YOUR GOAL
Only the lines from the first line of the records through the line containing "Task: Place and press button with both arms" belong in the answer. Copy them exactly.

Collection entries
□ □ □ □ □ □ □
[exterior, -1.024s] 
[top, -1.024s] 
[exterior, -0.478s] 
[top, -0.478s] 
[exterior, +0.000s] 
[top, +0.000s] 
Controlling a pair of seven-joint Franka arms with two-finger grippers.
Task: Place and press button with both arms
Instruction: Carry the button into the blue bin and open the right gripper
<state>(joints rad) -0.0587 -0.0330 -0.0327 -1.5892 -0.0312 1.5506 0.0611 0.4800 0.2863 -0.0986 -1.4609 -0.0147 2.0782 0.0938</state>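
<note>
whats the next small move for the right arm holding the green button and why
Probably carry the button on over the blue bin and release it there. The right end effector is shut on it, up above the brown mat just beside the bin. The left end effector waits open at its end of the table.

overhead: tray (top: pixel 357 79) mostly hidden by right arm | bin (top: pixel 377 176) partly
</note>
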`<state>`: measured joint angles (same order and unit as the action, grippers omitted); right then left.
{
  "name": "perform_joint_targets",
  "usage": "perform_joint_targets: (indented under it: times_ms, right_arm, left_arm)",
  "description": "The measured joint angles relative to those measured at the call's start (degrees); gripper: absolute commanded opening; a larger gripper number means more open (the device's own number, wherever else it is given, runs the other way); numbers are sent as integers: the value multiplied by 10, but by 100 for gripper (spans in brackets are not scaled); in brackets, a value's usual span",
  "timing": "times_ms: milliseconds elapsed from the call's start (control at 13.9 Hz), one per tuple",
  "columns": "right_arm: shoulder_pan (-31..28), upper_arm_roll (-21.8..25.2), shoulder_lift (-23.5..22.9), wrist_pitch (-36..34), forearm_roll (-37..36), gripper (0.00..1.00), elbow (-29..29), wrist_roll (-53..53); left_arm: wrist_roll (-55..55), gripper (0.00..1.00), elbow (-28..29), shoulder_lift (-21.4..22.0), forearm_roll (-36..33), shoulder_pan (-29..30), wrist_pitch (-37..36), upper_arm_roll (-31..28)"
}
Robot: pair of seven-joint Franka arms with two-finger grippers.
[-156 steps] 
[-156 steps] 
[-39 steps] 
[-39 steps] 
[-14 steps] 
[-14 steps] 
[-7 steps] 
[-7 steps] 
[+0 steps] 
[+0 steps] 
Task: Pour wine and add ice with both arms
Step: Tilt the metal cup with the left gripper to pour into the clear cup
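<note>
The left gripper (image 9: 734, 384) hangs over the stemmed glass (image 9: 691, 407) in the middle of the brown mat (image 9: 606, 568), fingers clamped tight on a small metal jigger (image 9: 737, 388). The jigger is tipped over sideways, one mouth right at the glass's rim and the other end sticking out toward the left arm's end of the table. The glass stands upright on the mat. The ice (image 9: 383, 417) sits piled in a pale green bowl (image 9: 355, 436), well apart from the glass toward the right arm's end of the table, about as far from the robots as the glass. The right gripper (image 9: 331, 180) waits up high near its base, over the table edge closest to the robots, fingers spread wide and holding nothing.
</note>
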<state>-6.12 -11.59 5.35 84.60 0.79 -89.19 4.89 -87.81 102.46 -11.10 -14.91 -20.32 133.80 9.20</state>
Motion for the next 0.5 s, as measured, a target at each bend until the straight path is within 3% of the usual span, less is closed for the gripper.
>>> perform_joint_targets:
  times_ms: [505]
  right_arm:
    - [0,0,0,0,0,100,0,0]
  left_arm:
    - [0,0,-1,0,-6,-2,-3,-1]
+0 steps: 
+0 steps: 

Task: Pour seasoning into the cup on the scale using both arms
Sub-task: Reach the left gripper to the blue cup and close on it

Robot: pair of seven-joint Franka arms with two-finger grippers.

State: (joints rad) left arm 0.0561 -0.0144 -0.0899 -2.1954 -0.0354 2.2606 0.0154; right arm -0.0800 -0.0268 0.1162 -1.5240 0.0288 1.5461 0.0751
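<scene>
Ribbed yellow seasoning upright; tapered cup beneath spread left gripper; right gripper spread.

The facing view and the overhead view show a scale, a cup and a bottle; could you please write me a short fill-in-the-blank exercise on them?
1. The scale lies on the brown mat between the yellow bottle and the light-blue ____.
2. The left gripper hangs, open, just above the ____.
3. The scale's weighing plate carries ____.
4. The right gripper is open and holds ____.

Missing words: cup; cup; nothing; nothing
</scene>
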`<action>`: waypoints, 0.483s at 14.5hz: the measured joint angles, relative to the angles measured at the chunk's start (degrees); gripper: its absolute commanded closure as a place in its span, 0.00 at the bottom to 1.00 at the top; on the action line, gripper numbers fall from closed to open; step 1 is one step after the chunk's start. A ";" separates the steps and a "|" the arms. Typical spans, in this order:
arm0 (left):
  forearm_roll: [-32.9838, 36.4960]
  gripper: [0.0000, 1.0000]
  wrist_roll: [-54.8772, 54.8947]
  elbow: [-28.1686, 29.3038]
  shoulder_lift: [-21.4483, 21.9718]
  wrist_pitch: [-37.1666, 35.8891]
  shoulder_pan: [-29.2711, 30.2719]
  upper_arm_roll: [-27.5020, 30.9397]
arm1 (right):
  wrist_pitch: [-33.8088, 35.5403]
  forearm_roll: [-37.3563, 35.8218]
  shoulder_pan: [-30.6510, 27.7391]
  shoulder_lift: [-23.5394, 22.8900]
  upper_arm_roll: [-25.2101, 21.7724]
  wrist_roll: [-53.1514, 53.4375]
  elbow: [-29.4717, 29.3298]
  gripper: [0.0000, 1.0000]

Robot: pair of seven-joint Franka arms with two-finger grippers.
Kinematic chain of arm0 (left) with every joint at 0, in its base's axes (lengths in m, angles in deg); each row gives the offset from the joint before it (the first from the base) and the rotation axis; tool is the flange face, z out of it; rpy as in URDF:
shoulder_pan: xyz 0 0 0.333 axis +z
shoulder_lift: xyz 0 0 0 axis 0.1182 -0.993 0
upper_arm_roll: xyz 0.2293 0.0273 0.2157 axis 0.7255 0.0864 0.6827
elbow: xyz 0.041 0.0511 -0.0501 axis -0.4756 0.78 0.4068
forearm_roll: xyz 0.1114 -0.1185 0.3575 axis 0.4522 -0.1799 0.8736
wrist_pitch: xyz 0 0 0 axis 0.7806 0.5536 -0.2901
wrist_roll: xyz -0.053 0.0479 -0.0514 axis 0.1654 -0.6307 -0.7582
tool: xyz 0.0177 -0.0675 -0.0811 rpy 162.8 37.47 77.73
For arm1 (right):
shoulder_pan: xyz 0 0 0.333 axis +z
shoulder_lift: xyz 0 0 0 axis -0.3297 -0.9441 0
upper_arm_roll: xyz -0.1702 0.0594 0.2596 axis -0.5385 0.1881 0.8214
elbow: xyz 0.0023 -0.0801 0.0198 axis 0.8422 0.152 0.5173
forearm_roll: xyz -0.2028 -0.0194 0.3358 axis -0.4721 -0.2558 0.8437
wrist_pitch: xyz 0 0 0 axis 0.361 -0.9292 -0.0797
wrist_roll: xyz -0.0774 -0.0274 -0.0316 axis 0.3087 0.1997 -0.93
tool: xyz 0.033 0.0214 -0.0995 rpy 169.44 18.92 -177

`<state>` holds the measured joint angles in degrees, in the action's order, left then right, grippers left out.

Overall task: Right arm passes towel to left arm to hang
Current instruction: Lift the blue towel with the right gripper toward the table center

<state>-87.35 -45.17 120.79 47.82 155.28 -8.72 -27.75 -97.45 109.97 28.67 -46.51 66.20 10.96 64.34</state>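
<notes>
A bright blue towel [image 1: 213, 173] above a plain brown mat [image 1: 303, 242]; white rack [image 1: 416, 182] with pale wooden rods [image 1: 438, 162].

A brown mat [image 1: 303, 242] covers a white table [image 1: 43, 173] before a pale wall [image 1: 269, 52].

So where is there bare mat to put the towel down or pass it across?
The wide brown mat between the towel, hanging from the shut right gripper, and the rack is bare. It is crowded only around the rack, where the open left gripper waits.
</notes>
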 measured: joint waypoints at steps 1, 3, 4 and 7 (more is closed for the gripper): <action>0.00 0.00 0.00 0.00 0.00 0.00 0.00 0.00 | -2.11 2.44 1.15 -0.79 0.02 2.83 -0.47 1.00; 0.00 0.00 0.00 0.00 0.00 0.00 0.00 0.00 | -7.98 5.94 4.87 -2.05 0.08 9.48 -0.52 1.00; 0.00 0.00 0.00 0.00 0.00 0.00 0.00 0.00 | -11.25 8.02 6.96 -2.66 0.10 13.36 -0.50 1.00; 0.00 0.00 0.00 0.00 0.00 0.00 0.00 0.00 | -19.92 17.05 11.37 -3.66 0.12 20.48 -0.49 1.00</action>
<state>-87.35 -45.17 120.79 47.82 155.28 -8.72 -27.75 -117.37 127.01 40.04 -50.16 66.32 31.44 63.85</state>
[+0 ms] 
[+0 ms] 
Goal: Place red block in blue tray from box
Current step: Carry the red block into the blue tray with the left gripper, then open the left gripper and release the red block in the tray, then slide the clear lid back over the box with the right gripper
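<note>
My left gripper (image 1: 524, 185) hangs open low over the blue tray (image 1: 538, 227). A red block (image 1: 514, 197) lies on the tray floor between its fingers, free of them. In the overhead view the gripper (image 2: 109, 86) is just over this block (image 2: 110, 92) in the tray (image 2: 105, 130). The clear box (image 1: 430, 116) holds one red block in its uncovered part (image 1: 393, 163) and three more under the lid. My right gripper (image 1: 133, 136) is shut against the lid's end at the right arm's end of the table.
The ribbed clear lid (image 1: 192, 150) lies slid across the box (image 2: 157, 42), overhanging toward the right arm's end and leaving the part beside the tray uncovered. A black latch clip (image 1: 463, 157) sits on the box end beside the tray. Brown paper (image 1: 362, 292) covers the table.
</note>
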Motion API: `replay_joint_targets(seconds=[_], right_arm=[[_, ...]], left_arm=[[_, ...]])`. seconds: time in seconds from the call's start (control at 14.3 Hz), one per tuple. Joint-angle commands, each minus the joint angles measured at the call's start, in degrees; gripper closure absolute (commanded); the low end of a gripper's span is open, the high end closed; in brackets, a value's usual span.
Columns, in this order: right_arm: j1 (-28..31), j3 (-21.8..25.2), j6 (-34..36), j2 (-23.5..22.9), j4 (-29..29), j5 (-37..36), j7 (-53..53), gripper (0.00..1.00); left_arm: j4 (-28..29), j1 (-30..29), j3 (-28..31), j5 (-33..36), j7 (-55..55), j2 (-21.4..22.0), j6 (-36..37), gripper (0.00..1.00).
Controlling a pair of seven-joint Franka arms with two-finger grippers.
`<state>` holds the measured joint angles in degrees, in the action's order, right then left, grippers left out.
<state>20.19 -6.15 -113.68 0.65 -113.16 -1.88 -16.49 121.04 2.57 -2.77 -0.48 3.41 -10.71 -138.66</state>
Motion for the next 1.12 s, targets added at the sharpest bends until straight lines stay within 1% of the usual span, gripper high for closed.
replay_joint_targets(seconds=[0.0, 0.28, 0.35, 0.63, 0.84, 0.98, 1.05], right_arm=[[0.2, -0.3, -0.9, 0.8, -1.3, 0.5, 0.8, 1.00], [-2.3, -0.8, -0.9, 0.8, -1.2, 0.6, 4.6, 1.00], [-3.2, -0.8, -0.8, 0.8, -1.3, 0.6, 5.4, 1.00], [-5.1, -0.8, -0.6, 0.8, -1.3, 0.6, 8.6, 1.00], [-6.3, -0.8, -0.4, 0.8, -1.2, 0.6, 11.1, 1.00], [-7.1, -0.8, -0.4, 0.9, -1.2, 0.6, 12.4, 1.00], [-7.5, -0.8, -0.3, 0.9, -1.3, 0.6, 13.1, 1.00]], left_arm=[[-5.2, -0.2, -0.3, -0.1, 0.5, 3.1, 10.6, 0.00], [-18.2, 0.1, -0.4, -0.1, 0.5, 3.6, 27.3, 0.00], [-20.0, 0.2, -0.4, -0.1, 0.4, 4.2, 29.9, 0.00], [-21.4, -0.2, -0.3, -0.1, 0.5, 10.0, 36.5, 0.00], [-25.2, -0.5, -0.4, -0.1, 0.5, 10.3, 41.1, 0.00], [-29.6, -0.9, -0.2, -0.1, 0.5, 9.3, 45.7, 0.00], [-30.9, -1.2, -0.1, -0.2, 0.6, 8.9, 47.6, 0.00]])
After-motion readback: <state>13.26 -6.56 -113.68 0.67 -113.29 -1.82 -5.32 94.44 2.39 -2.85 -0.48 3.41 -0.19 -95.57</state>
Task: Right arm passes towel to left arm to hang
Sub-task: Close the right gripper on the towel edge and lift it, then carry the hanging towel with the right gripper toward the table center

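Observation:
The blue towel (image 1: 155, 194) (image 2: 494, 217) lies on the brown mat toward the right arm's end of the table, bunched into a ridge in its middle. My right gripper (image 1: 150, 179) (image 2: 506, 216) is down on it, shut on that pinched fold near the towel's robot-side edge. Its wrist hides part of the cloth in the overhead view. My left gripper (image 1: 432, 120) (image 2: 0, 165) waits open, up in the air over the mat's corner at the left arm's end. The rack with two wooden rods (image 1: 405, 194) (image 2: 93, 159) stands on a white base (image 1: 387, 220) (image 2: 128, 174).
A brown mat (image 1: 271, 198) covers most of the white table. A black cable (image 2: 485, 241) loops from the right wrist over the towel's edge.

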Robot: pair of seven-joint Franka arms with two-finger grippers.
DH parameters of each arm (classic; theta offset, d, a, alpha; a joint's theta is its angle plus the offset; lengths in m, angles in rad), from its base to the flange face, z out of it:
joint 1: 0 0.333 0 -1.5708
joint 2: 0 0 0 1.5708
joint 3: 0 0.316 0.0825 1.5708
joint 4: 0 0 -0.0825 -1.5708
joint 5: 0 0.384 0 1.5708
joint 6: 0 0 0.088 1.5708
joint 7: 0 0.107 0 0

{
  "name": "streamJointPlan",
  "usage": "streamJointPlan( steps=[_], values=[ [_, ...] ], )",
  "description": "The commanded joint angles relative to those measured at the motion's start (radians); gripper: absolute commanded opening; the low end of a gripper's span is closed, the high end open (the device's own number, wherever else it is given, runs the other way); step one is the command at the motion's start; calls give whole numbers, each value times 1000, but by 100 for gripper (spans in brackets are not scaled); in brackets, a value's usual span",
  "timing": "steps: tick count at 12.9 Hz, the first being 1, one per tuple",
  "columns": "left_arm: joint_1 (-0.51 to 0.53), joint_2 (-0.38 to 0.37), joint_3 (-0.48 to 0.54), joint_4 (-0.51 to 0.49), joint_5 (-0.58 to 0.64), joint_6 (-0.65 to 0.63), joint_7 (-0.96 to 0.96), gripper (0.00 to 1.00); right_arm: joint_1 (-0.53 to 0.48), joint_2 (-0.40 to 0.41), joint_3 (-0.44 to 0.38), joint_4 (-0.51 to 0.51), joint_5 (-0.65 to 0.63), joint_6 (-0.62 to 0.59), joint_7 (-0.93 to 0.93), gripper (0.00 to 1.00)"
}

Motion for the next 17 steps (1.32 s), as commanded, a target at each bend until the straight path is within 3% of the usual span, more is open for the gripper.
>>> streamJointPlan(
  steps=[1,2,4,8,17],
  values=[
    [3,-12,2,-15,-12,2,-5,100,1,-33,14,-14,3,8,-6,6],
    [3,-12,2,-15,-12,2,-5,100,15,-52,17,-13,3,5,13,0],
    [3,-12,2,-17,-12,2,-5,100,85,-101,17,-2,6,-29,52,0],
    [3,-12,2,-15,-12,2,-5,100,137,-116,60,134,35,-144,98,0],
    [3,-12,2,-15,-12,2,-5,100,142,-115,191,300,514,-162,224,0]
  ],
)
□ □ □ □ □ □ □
RESPONSE TO THE TASK
[exterior, -1.024s] 
[top, -1.024s] 
[exterior, -0.478s] 
[top, -0.478s] 
[exterior, +0.000s] 
[top, +0.000s] 
Controlling a pair of seven-joint Franka arms with two-finger grippers.
Task: Place and press button with both arms

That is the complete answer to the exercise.